§ Task item
All the data below goes into the copy word for word, but the pictures don't.

§ The data

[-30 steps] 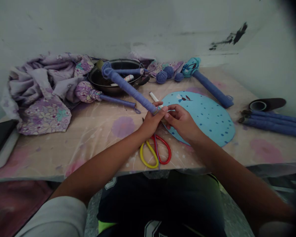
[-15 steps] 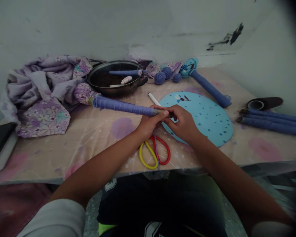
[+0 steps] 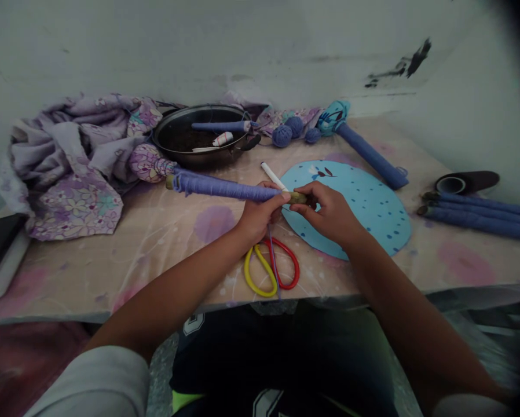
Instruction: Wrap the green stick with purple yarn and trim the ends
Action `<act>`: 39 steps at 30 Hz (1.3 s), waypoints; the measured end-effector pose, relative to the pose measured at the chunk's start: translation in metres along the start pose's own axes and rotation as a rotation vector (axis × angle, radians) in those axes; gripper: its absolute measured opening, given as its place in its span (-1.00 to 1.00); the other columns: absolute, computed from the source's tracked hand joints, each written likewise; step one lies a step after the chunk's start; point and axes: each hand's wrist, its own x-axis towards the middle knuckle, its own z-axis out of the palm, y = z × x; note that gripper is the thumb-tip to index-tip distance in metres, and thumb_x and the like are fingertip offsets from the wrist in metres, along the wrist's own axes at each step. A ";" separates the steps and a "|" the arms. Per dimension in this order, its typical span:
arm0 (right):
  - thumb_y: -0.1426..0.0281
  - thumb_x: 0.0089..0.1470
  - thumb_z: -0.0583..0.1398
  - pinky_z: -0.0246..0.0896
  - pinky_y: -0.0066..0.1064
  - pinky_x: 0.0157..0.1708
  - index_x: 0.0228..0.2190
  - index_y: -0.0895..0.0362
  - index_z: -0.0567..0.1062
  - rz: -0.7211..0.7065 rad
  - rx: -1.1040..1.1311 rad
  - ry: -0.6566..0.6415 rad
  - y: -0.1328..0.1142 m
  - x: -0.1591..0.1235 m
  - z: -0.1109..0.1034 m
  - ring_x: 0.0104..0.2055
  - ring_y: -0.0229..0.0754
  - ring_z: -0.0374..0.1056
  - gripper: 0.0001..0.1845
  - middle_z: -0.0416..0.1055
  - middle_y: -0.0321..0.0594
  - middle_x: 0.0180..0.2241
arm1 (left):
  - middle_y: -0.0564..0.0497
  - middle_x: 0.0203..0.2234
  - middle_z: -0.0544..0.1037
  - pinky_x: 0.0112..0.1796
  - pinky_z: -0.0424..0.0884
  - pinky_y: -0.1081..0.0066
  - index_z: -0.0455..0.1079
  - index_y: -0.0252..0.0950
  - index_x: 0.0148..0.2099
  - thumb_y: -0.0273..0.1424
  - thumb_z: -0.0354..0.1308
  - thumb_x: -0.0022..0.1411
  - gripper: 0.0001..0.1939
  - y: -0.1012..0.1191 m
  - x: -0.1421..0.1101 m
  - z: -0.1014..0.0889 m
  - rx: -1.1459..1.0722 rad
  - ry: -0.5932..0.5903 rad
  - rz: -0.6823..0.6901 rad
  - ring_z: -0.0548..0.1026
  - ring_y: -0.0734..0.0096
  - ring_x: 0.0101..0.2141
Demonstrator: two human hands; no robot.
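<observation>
A greenish stick wrapped in purple yarn lies across my hands, held a little above the table. My left hand is closed round it near its right end, with the thumb pressed on top. The fingers of my right hand pinch the bare tip of the same stick. A strand of yarn hangs down from my left hand over the scissors, which have one yellow and one red handle. Just behind my hands lies a white marker. A light blue spotted oval mat is under and beyond my right hand.
Crumpled lilac floral cloth fills the left side. At the back stand a black pan and several balls of yarn. Yarn-wrapped sticks and a dark tube lie at the right. A wall rises behind the table.
The wrapped stick has shifted slightly to the right and tilted a little. My right hand has moved right, away from my left, so the bare tip now shows between them.
</observation>
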 end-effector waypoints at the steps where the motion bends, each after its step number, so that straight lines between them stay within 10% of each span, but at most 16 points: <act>1: 0.25 0.03 0.23 0.12 -0.39 -0.43 -0.33 0.11 0.42 0.007 0.011 -0.005 0.000 0.000 -0.001 -0.45 -0.23 0.25 -0.79 0.42 -0.25 -0.42 | 0.31 -0.76 0.10 -0.68 -0.12 0.58 0.14 -0.24 -0.34 -0.41 0.25 -0.07 -0.69 0.000 0.000 0.000 0.002 -0.008 0.000 0.01 0.75 -0.77; 8: 0.20 0.00 0.25 0.11 -0.40 -0.44 -0.35 0.11 0.42 0.077 0.073 -0.014 0.000 -0.001 -0.006 -0.46 -0.27 0.24 -0.75 0.41 -0.27 -0.44 | 0.31 -0.76 0.12 -0.68 -0.11 0.58 0.14 -0.24 -0.34 -0.39 0.26 -0.09 -0.67 0.002 0.000 -0.001 -0.032 0.013 -0.010 0.01 0.75 -0.77; 18: 0.06 0.02 0.18 0.09 -0.51 -0.67 -0.40 0.13 0.35 0.362 0.720 0.056 -0.006 0.000 0.013 -0.65 -0.39 0.19 -0.63 0.32 -0.37 -0.59 | 0.29 -0.74 0.10 -0.71 -0.14 0.59 0.17 -0.25 -0.33 -0.15 0.25 -0.01 -0.62 -0.003 0.002 -0.001 -0.012 -0.060 0.001 -0.01 0.75 -0.77; 28: 0.32 -0.02 0.26 0.30 -0.25 -0.24 -0.25 0.12 0.41 -0.021 0.075 0.288 0.002 -0.002 0.020 -0.31 -0.20 0.31 -0.74 0.37 -0.19 -0.29 | 0.25 -0.70 0.06 -0.72 -0.14 0.58 0.07 -0.26 -0.42 -0.03 0.08 0.12 -0.58 -0.009 0.005 0.002 0.078 -0.017 -0.072 0.01 0.74 -0.76; 34: 0.07 0.15 0.06 0.18 -0.47 -0.62 -0.19 0.09 0.36 0.272 0.512 0.045 -0.001 -0.001 0.020 -0.56 -0.33 0.28 -0.63 0.34 -0.33 -0.52 | 0.24 -0.70 0.14 -0.70 -0.11 0.56 0.14 -0.28 -0.38 -0.06 0.15 0.07 -0.60 -0.012 0.005 0.000 0.109 -0.051 0.017 0.04 0.74 -0.75; 39: 0.21 0.07 0.19 0.23 -0.44 -0.52 -0.26 0.07 0.35 0.166 0.356 0.185 0.001 -0.003 0.024 -0.35 -0.24 0.36 -0.75 0.40 -0.24 -0.36 | 0.25 -0.73 0.09 -0.69 -0.13 0.54 0.18 -0.30 -0.41 -0.05 0.20 0.01 -0.58 -0.013 0.005 0.000 0.103 -0.081 0.010 0.01 0.74 -0.74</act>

§ Finished task
[-30 steps] 
[-15 steps] 
[+0 steps] 
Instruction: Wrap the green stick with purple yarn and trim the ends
Action `<act>`: 39 steps at 30 Hz (1.3 s), waypoints; the measured end-effector pose, relative to the pose measured at the chunk's start: translation in metres along the start pose's own axes and rotation as a rotation vector (axis × angle, radians) in those axes; gripper: its absolute measured opening, given as its place in its span (-1.00 to 1.00); the other columns: absolute, computed from the source's tracked hand joints, each written likewise; step one lies a step after the chunk's start; point and axes: each hand's wrist, its own x-axis towards the middle knuckle, its own z-axis out of the palm, y = z × x; note that gripper is the thumb-tip to index-tip distance in metres, and thumb_x and the like are fingertip offsets from the wrist in metres, along the wrist's own axes at each step. A ";" separates the steps and a "|" the arms. Per dimension in this order, its typical span:
arm0 (right):
  - thumb_y: -0.1426..0.0281
  - thumb_x: 0.0089..0.1470
  - thumb_z: -0.0583..0.1398
  - pinky_z: -0.0246..0.0896
  - pinky_y: -0.0066..0.1064
  - pinky_x: 0.0157..0.1708
  - index_x: 0.0228..0.2190
  - index_y: -0.0895..0.0362
  - index_z: -0.0567..0.1062
  - rz: -0.7211..0.7065 rad
  - rx: -1.1040..1.1311 rad
  - ry: -0.6566..0.6415 rad
  - y: -0.1328..0.1142 m
  - x: -0.1591..0.1235 m
  - z: -0.1109..0.1034 m
  - ring_x: 0.0104..0.2055
  - ring_y: -0.0229..0.0754
  - ring_z: -0.0374..0.1056
  - gripper: 0.0001..0.1845
  - middle_z: -0.0416..0.1055
  - middle_y: -0.0321..0.0594
  - middle_x: 0.0180..0.2241
arm1 (left):
  - middle_y: -0.0564..0.0497
  - middle_x: 0.0203..0.2234
  - middle_z: -0.0544..0.1037
  - pinky_x: 0.0112..0.1796
  - pinky_z: -0.0424..0.0884
  - pinky_y: -0.1081..0.0066
  - index_z: -0.0455..0.1079
  - index_y: -0.0252..0.0950
  - index_x: 0.0148..0.2099
  - thumb_y: -0.0273..0.1424
  - thumb_z: -0.0354..0.1308
  - thumb_x: -0.0022..0.1411
  - gripper: 0.0001..0.1939
  - y: -0.1012..0.1191 m
  - x: -0.1421..0.1101 m
  - z: -0.1014..0.0889 m
  - rx: -1.1459..1.0722 rad
  - ry: -0.5932..0.5903 rad
  - rz: -0.6823..0.6901 rad
  - ring_z: -0.0548..0.1026
  - ring_y: -0.0734..0.0096
  - ring_x: 0.0101..0.2141
Demonstrator: two human hands; no robot.
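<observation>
A greenish stick wrapped in purple yarn lies across my hands, held a little above the table. My left hand is closed round it near its right end, with the thumb pressed on top. The fingers of my right hand pinch the bare tip of the same stick. A strand of yarn hangs down from my left hand over the scissors, which have one yellow and one red handle. Just behind my hands lies a white marker. A light blue spotted oval mat is under and beyond my right hand.
Crumpled lilac floral cloth fills the left side. At the back stand a black pan and several balls of yarn. Yarn-wrapped sticks and a dark tube lie at the right. A wall rises behind the table.
The wrapped stick has shifted slightly to the right and tilted a little. My right hand has moved right, away from my left, so the bare tip now shows between them.
</observation>
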 end-effector waypoints at the steps where the motion bends, each after its step number, so that straight lines between them stay within 10% of each span, but at most 16 points: <act>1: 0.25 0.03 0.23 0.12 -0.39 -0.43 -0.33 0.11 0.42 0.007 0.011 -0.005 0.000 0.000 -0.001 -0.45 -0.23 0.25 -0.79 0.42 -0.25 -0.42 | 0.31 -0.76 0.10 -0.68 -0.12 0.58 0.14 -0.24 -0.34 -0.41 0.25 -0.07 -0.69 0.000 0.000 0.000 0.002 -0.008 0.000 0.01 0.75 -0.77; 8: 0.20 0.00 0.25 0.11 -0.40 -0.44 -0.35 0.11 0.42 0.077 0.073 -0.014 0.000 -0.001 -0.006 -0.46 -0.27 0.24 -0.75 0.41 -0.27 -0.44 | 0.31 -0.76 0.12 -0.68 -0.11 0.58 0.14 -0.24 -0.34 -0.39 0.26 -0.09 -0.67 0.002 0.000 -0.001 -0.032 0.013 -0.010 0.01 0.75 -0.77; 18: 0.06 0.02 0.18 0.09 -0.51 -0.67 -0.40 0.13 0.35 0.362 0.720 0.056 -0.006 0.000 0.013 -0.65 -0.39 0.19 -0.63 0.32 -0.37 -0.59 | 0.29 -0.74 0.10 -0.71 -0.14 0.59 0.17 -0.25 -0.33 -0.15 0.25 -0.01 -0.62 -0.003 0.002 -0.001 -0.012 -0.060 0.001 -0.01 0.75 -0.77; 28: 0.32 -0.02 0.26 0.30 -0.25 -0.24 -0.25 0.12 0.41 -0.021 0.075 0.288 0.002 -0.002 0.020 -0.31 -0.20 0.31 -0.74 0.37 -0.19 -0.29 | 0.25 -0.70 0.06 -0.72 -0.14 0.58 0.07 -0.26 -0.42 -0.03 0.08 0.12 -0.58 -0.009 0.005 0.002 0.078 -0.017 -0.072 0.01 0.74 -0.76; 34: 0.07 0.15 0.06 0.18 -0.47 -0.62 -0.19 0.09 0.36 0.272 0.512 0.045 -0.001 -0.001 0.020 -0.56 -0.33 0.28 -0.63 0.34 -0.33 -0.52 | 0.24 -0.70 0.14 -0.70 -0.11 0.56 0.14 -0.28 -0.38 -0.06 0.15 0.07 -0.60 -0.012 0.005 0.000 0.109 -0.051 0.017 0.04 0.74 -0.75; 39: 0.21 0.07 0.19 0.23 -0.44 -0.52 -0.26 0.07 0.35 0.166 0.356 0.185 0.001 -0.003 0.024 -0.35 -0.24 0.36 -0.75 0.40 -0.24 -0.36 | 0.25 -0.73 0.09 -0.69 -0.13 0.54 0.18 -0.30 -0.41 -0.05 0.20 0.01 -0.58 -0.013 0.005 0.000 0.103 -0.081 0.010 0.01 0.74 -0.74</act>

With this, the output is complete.